Data extracted from a collection
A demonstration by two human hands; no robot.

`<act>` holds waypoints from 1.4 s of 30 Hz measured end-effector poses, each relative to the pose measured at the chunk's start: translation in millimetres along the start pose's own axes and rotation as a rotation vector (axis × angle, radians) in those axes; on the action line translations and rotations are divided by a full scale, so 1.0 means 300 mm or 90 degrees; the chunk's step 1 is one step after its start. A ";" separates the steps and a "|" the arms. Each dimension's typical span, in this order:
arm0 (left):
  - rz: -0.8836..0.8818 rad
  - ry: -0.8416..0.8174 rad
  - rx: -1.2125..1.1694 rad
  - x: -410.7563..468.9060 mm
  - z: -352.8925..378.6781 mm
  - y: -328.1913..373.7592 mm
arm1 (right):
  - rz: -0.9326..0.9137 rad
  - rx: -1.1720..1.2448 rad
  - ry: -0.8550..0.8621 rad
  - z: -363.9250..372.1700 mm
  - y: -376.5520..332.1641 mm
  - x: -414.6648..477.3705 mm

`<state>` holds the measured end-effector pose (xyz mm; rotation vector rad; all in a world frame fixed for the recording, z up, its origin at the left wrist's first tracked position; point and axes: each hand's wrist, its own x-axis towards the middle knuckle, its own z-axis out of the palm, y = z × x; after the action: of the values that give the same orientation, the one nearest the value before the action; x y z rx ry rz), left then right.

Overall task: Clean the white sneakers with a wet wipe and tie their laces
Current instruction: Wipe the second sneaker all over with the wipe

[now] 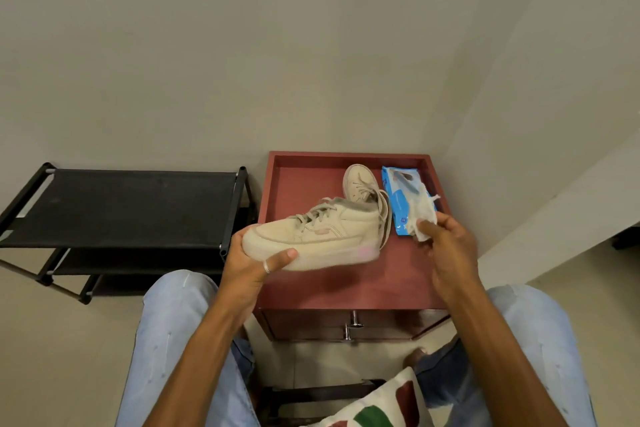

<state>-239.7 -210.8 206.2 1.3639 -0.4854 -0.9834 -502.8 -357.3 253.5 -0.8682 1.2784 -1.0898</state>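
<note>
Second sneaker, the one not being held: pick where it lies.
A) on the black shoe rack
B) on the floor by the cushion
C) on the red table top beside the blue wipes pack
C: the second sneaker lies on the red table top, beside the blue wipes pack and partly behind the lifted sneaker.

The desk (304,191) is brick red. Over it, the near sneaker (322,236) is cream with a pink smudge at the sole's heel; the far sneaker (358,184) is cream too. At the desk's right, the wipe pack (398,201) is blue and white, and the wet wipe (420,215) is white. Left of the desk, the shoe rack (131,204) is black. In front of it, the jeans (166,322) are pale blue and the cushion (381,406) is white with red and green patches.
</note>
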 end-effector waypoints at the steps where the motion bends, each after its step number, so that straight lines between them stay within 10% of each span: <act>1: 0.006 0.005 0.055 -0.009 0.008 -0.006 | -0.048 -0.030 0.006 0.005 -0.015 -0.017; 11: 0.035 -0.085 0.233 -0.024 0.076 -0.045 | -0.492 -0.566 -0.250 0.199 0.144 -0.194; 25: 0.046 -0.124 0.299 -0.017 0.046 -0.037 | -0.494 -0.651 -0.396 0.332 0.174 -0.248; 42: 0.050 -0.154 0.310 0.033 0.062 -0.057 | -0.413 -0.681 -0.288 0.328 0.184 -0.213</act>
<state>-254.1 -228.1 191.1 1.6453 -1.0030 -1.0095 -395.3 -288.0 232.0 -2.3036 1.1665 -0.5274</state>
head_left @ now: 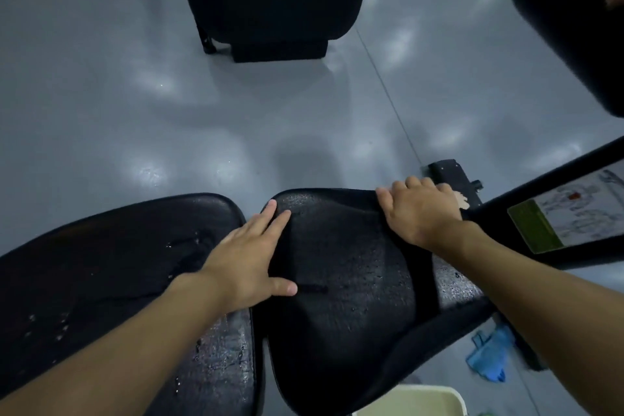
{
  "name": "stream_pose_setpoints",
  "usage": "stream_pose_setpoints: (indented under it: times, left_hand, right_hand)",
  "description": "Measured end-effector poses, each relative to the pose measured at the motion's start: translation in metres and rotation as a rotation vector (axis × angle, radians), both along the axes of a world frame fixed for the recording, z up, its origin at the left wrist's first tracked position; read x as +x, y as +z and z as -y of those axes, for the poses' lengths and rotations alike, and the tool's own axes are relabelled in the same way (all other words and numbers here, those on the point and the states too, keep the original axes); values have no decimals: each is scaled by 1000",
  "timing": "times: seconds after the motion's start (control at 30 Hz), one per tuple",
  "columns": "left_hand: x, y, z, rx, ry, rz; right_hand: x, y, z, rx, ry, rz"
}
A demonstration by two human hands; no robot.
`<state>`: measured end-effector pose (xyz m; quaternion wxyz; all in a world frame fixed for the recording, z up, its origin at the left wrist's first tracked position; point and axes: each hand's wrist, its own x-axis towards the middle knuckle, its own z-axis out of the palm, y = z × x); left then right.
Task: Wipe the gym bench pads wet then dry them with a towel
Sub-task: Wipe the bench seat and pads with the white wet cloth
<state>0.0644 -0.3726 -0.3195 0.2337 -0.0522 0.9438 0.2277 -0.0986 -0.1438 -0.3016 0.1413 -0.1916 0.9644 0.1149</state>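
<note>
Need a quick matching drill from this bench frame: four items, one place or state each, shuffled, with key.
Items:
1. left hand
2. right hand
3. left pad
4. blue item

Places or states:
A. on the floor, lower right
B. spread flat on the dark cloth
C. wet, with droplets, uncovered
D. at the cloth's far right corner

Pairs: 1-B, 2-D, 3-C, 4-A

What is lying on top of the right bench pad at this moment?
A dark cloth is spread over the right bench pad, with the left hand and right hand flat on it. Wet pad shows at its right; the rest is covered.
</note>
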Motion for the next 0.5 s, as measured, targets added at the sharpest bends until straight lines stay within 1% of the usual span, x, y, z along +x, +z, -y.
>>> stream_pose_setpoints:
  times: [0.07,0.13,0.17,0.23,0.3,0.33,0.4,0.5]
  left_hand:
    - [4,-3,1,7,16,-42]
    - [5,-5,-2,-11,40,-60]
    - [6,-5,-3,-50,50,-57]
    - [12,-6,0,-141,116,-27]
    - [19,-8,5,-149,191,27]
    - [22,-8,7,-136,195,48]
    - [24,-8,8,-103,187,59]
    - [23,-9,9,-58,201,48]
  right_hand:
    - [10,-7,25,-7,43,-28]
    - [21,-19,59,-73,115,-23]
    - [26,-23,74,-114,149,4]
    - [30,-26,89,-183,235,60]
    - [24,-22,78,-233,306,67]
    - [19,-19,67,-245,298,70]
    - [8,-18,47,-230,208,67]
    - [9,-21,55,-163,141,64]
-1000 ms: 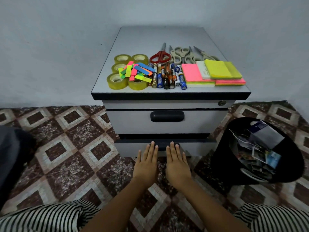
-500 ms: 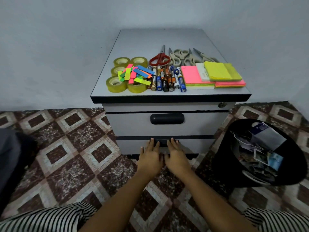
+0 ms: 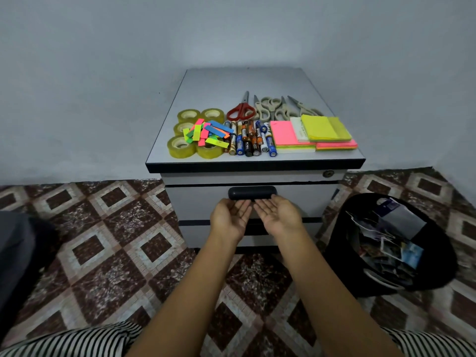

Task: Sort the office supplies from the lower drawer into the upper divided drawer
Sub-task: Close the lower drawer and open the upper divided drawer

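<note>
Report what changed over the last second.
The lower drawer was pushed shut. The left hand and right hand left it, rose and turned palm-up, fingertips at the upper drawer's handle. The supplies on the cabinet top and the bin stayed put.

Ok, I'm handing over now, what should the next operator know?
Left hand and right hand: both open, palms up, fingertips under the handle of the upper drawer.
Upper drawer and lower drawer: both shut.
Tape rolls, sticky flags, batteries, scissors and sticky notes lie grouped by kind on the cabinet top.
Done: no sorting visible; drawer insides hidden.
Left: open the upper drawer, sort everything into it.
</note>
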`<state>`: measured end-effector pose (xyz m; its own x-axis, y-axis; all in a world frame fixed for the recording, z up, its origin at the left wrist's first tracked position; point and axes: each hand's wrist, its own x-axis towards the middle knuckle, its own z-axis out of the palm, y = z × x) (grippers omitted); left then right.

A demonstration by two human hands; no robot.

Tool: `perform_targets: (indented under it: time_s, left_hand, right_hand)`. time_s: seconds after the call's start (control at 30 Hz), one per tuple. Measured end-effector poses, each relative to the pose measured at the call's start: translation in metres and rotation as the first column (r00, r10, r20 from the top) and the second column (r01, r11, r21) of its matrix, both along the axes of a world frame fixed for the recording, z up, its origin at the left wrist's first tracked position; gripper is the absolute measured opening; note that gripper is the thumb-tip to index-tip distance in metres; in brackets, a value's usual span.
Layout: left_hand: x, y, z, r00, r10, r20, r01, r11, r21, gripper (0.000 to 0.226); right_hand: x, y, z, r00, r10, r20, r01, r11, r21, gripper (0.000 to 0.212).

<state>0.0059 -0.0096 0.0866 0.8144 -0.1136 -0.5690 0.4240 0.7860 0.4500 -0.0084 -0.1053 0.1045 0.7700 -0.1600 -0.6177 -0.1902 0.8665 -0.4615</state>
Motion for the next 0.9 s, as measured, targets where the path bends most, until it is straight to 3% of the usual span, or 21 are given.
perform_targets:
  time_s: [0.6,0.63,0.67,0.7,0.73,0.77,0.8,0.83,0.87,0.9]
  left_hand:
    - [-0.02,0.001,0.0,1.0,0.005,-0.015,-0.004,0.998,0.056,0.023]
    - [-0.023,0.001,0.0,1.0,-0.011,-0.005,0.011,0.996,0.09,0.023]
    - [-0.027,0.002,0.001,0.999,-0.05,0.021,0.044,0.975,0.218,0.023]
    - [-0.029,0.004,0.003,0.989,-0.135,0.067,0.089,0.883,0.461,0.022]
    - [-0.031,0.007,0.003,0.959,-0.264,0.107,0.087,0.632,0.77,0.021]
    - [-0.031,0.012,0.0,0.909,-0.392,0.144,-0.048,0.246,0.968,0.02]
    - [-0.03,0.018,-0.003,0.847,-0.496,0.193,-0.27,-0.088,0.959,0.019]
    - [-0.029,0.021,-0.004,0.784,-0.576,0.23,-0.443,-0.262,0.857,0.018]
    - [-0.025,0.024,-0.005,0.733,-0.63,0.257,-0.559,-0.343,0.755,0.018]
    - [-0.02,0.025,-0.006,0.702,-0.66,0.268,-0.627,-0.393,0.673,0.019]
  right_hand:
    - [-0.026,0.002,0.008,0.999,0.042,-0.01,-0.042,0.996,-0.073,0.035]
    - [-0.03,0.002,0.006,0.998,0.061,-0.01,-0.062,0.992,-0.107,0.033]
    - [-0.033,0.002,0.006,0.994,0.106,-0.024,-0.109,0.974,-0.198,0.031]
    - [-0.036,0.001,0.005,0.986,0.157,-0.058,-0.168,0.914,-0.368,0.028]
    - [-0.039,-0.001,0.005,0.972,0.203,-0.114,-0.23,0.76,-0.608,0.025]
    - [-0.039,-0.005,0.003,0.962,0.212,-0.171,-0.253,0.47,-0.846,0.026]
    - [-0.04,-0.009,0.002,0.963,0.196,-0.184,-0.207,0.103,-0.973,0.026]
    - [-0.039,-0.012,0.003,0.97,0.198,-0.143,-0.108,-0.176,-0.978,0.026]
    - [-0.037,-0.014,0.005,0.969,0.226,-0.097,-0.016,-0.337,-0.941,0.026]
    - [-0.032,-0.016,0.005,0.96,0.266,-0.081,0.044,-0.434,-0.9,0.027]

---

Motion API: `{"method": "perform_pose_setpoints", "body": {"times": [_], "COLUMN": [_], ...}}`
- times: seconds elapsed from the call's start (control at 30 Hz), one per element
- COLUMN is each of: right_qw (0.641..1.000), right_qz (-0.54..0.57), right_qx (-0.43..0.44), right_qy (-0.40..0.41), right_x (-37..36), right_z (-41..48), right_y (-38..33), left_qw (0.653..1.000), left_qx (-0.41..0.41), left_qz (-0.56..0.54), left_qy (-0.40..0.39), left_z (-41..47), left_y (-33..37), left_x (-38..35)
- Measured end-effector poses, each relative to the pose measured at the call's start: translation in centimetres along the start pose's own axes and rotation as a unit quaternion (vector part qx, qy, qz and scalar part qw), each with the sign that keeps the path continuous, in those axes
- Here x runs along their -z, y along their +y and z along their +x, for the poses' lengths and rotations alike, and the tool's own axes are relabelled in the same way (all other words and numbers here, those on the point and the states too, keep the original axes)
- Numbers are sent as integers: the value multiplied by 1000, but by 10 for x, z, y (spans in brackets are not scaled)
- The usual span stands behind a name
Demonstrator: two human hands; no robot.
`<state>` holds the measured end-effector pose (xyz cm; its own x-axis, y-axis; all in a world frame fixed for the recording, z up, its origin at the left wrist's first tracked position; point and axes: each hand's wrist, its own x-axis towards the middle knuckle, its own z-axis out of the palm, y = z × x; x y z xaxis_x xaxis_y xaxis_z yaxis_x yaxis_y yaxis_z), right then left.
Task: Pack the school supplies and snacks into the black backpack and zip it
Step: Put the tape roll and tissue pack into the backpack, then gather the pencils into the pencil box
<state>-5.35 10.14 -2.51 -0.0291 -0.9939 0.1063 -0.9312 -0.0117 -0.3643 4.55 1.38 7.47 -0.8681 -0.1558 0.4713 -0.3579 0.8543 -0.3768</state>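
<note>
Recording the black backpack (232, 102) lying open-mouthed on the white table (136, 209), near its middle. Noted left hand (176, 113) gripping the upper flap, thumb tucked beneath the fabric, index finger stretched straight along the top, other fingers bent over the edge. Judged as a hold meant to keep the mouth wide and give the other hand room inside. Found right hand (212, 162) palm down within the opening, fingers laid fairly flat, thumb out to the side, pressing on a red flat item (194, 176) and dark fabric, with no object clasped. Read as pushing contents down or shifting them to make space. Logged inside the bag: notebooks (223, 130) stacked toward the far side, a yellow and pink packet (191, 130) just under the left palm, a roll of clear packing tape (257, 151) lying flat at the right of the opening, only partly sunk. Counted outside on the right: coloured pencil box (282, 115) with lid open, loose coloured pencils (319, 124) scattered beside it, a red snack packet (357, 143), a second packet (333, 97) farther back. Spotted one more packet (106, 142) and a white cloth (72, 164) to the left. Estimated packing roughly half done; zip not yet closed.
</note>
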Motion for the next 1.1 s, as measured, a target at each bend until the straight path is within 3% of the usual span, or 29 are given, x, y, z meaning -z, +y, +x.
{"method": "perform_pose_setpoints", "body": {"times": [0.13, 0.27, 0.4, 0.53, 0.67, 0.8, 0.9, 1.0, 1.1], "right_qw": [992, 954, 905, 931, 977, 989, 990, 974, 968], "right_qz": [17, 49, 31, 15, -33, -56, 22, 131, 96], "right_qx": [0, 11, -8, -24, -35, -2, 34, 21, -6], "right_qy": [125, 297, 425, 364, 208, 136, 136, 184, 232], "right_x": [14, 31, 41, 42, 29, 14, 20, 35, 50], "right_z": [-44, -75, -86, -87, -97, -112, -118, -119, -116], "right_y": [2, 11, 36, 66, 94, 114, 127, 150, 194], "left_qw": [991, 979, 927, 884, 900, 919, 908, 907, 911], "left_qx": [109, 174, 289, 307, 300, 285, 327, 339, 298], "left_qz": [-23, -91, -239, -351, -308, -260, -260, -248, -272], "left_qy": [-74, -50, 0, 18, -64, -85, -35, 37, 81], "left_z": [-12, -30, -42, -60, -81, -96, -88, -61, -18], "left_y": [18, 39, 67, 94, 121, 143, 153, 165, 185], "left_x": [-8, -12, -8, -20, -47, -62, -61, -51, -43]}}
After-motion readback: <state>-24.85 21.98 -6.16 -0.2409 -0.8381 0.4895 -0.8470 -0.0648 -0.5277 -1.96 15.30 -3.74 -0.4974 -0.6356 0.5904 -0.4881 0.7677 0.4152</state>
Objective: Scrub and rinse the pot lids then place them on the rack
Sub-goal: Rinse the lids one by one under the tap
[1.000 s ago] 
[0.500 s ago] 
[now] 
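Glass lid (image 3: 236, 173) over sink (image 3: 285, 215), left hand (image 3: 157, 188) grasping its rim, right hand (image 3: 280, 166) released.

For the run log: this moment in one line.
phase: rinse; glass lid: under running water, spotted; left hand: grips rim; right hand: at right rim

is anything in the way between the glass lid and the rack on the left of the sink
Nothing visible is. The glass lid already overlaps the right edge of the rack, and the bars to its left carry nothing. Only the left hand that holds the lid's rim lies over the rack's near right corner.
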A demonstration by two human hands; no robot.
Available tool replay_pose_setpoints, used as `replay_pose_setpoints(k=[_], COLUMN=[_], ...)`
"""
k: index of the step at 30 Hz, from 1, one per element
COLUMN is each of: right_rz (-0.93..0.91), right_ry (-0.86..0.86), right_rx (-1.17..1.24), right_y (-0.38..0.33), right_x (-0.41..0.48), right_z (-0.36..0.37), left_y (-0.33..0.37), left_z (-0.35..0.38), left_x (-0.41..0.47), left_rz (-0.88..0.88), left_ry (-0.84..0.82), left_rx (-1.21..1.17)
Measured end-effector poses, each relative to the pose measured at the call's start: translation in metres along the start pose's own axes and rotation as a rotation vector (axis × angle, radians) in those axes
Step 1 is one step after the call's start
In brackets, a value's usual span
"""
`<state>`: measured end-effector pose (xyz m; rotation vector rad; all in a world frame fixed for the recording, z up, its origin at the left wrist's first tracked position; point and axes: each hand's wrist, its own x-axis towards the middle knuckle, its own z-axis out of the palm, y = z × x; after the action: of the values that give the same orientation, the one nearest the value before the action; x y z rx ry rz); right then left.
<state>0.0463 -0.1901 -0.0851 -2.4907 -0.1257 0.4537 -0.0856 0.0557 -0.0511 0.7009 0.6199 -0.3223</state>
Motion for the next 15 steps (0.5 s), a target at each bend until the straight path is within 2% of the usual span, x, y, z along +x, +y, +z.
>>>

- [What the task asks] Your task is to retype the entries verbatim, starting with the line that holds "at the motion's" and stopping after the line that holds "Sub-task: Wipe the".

- [Task answer]
  "description": "Measured end-effector poses, each relative to the pose measured at the motion's start: translation in metres and rotation as a rotation vector (axis × angle, radians), both along the axes of a world frame fixed for the recording, z up, its origin at the left wrist's first tracked position; read x as +x, y as +z and z as -y of those axes, for the poses' lengths and rotations alike, and the tool's own axes are relabelled in the same way (all other words and numbers here, those on the point and the states too, keep the original axes); values have no decimals: each is scaled by 1000",
  "timing": "times: seconds after the motion's start (control at 30 Hz), one per tuple",
  "columns": "left_hand: x, y, z, rx, ry, rz; right_hand: x, y, z, rx, ry, rz"
}
A demonstration by two human hands; no robot.
`<state>`: measured end-effector pose (xyz m; quaternion wxyz; all in a world frame fixed for the recording, z up, its origin at the left wrist's first tracked position; point and axes: each hand's wrist, its own x-axis towards the middle knuckle, its own z-axis out of the palm, y = z × x); left then right.
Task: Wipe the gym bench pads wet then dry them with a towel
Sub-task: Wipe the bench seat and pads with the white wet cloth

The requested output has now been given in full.